Réunir donc toutes les parties, mais peut-être faudrait-il souligner que jamais l'Hadopi n'a eu vocation à dégager de l'argent pour les artistes. De fait, il s'agissait plutôt d'un dommage collatéral, puisque la Haute Autorité, de par son action pédagogico-représsive, devait inviter (contraindre ?), les internautes à pratiquer les plateformes de vente. Mais en soi, l'Hadopi n'avait pas vraiment une mission de financeur.
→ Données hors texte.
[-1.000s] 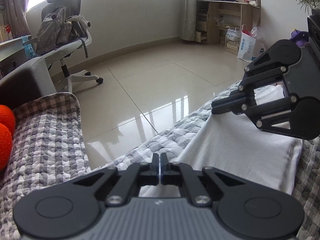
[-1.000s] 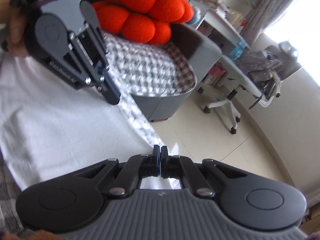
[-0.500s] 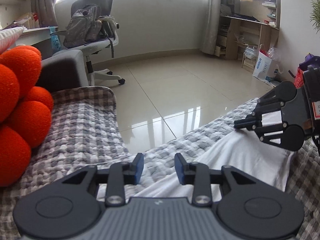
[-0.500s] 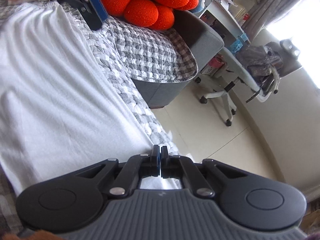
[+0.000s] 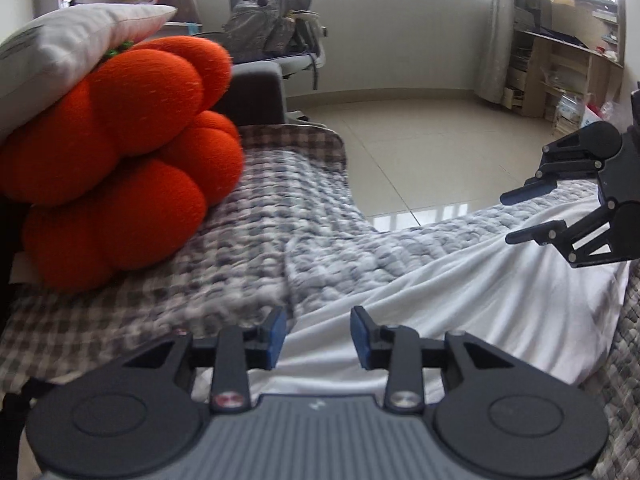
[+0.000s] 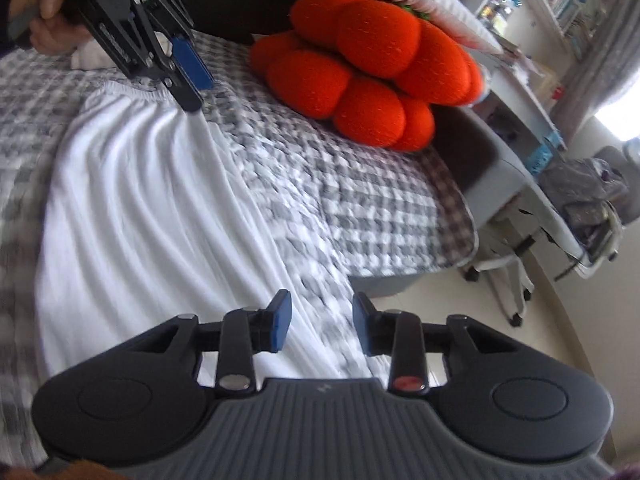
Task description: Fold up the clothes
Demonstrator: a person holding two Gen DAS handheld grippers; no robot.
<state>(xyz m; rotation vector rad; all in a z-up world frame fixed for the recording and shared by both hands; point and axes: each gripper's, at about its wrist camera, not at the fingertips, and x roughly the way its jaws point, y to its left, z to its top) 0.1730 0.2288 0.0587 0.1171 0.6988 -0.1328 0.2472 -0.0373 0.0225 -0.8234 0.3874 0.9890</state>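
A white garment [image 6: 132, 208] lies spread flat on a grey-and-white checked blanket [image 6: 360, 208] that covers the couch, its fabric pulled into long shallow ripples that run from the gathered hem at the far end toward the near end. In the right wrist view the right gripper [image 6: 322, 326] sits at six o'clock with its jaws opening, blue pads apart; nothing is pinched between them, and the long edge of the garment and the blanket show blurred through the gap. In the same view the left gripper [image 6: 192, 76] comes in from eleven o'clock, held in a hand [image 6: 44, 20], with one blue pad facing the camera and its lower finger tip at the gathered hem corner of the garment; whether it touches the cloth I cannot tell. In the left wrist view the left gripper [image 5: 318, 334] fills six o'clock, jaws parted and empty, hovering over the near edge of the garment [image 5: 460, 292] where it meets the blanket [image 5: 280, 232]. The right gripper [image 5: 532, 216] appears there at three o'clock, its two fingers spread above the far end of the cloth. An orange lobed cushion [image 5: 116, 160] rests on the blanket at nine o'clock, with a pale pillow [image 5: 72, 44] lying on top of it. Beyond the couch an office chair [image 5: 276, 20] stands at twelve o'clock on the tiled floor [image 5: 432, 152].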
Peut-être une piste à ne pas négliger pour son avenir ?

 

Lever de rideau sur l'Acte 2

 

« Il y aura donc un Acte 2 de l'exception culturelle, qui permettra de contribuer au développement de l'offre légale, de lutter contre la contrefaçon commerciale, et aussi trouver de nouvelles sources de financements. » Faut-il donc envisager la fin des sanctions de l'Hadopi et de la répression telle qu'elle est aujourd'hui mise en place ? L'actuel système s'est avéré « inefficace », estime la ministre, mais également « négatif », du point de vue du message qu'on veut faire passer. « On a opposé les artistes à leur public, et ça, c'était la première fois dans l'histoire. »

 

« Nous sommes tous très soucieux de protéger les droits des auteurs, simplement les droits d'auteurs ont été créés pour protéger les artistes, notamment à l'époque de Beaumarchais, c'était pour protéger les auteurs de théâtre contre les propriétaires de théâtre, qui en fait utilisaient leurs textes sans rien leur verser. Au moment de Jean Zay, sous le Front populaire, on s'est battu pour que les contrats d'édition, entre les auteurs et les éditeurs, ne soient pas des contrats léonins au détriment des auteurs, et au profit des seuls éditeurs. Et là, on ne doit pas opposer le public et les artistes. »

 

Un système qui sera revu, assure-t-elle donc, et d'autant plus que même ses acteurs ne semblaient pas y trouver leur compte. « La culture c'est avant tout un accès à une liberté, une liberté d'esprit. »

 

Retrouver l'entretien, sur France Inter

 

Soulignons que dans le programme Culture de François Hollande, se trouvaient plusieurs réflexions faisant état des nouveaux enjeux dans le domaine du livre, vis-à-vis du livre numérique, considéré comme un nouvel axe d'approche pour renouer avec la lecture et la création. 

 

De même, le développement d'un portail numérique réunissant librairies et maisons d'édition, et permettant de définir l'ensemble du panel des offres légales commercialement maîtrisées faisait partie du lot. L'aveu récent de l'échec de la plate-forme 1001libraires.com, était toutefois déjà acté par les troupes de François Hollande. 

 

Enfin, rappelons également que le prêt de livres numériques en bibliothèques faisait aussi partie des projets importants pour les socialistes.